Amid Mixed Signals From Hollande, France and Germany Drift Apart

Amid Mixed Signals From Hollande, France and Germany Drift Apart

At the conclusion of his first year in office, French President Francois Hollande is facing criticism from all sides. Hollande was elected as an almost accidental president in May 2012 in the post-crisis wave of government changes across Europe. His promises to renegotiate German Chancellor Angela Merkel's hard-fought European Union budgetary pact—and to counter austerity measures by increasing public sector expenditures and imposing sharp tax hikes on business—made a deterioration in the French-German partnership, clearly visible over the past year, all but inevitable.

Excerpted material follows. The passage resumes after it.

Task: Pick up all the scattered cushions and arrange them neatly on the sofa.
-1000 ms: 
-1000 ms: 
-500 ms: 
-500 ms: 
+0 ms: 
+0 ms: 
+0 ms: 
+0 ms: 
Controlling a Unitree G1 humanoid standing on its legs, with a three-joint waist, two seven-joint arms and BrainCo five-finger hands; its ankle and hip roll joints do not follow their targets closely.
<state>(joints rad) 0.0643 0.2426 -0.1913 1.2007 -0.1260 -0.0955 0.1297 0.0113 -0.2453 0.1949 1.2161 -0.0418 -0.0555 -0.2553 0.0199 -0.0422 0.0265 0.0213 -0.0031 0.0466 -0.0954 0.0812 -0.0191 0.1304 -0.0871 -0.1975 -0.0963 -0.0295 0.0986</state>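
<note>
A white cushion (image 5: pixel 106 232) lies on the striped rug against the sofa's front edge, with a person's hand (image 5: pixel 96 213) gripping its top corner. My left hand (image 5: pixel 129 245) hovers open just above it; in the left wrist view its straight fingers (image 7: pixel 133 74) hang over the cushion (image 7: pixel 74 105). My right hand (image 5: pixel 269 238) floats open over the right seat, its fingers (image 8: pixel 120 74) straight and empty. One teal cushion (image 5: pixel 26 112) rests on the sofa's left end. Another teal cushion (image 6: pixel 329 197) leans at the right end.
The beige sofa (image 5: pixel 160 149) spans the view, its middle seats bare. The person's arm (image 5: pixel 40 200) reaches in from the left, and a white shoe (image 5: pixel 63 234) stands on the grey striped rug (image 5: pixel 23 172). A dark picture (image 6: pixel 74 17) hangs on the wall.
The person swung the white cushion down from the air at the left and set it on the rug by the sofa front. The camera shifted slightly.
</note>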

Despite his campaign rhetoric, however, Hollande’s first year in office has been marked by conflicting policy messages. Plagued by endless mishaps and scandals, surrounded by an inexperienced Cabinet that spouts protectionist rhetoric while trying to reassure investors to remain in France, afraid of alienating his Socialist Party base and unable to placate the center-right opposition, Hollande finds himself at the mercy of the European Union and the markets’ continued indulgence of France's relatively strong fundamentals.

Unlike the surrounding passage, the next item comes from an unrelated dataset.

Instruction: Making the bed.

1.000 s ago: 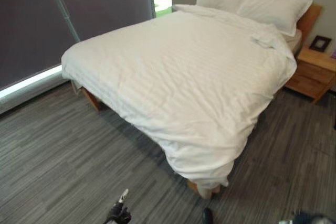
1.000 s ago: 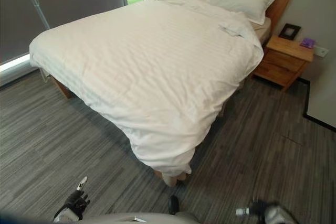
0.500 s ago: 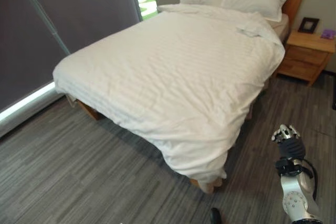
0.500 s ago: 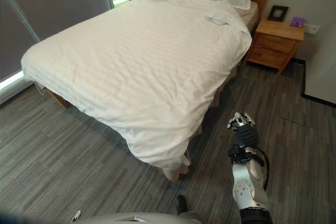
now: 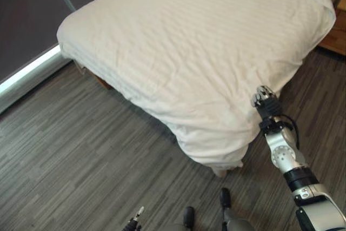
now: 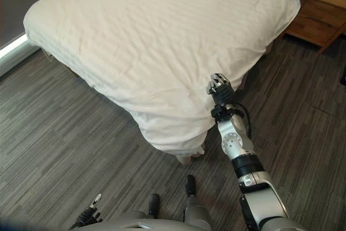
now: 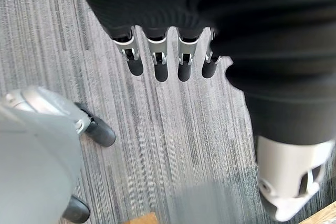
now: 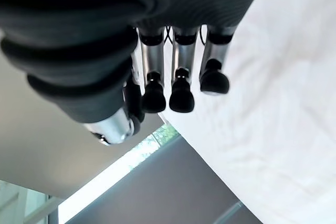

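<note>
Bed: a wooden-framed bed point(image 5: 100, 82) stands on grey wood-grain flooring point(image 5: 81, 155), fully covered by a white striped duvet point(image 5: 200, 41).
Duvet state: it lies mostly flat, with soft creases; its near foot corner point(image 5: 216, 152) hangs low and bunched over the bed leg, lower than the rest of the foot edge.
Right hand: the right hand point(image 6: 219, 86) is raised at the duvet's side edge, just above the hanging corner, touching or nearly touching the cloth; I cannot tell which.
Right fingers: in the right wrist view the fingers point(image 8: 181, 85) are loosely bent and apart from the thumb, holding nothing, with the duvet just past them.
Left hand: the left hand point(image 7: 168, 51) hangs low over the floor, well away from the bed, fingers straight and empty.
Beside the bed: a wooden nightstand point(image 6: 319, 9) stands at the head end, on the same side as the right hand.
Step in hand: probably reaching to take the duvet's edge near the drooping corner.
How to do it well: pinch a good fold of cloth right at the edge, not the flat top, then lift and draw it toward the foot corner so the overhang evens out; pull gently, or the tidy far side will drag across.
</note>
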### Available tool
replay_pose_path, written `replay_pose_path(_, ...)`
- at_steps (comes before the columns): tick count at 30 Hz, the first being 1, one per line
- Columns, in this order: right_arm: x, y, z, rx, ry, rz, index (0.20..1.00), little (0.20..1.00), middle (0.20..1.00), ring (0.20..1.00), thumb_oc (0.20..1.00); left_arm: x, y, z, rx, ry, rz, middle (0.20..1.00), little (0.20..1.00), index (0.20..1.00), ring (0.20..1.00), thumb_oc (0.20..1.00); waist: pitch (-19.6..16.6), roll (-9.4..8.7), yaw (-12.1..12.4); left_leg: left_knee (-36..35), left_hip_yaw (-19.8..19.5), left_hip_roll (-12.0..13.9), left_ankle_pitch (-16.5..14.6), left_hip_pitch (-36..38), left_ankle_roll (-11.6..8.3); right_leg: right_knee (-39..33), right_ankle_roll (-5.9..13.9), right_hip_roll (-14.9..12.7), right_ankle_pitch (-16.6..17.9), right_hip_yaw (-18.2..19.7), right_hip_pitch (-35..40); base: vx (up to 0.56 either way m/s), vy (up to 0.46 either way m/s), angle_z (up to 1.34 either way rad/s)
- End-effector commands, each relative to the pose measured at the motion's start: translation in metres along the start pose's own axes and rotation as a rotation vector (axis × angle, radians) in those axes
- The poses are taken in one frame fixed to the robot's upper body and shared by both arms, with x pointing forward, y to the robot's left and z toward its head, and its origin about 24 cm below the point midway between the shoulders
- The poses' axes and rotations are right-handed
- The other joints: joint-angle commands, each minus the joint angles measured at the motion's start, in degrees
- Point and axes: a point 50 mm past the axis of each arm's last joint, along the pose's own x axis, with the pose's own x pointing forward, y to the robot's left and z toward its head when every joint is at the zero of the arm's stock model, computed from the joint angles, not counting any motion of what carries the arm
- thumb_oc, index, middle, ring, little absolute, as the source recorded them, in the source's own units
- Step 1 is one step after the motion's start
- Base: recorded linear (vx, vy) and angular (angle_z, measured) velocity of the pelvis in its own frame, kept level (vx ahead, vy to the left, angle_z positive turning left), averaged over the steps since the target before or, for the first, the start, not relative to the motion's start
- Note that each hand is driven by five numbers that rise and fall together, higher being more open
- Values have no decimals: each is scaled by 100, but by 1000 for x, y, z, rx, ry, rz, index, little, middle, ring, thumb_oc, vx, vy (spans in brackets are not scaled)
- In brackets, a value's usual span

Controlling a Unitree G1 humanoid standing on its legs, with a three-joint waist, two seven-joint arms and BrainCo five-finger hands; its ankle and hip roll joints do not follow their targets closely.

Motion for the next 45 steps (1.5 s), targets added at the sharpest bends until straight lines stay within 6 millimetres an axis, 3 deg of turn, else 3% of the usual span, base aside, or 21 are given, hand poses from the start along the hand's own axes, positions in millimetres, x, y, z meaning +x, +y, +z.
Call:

But while markets have yet to turn on France, Hollande has not proved convincing as a reformer. He imposed fiscal discipline in an attempt to reduce France’s budget deficit, combining increased taxes with a five-year plan to lower social charges on business that nonetheless offered little immediate relief. A modest package of labor reforms that recently passed was but a first step to loosening France’s historically restrictive hiring and firing laws. And in the past few weeks, Hollande has laid out the case for further labor and pension reforms, and has tried to explain his plans to combat France’s high unemployment—11 percent versus 6 percent in Germany—and near-zero growth, in part the result of a sharp loss of confidence among investors and the business community. A 10-year plan to reduce youth unemployment, combined with long-term investment programs in infrastructure, digital energy and research and development, are worthy goals, but the specifics are lacking. Meanwhile, on the eve of negotiations for a U.S.-EU trade pact, proposals to tax digital devices that air French music and film content and a push for a revived "cultural exemption" clause in any eventual trans-Atlantic deal have added to the list of mixed messages.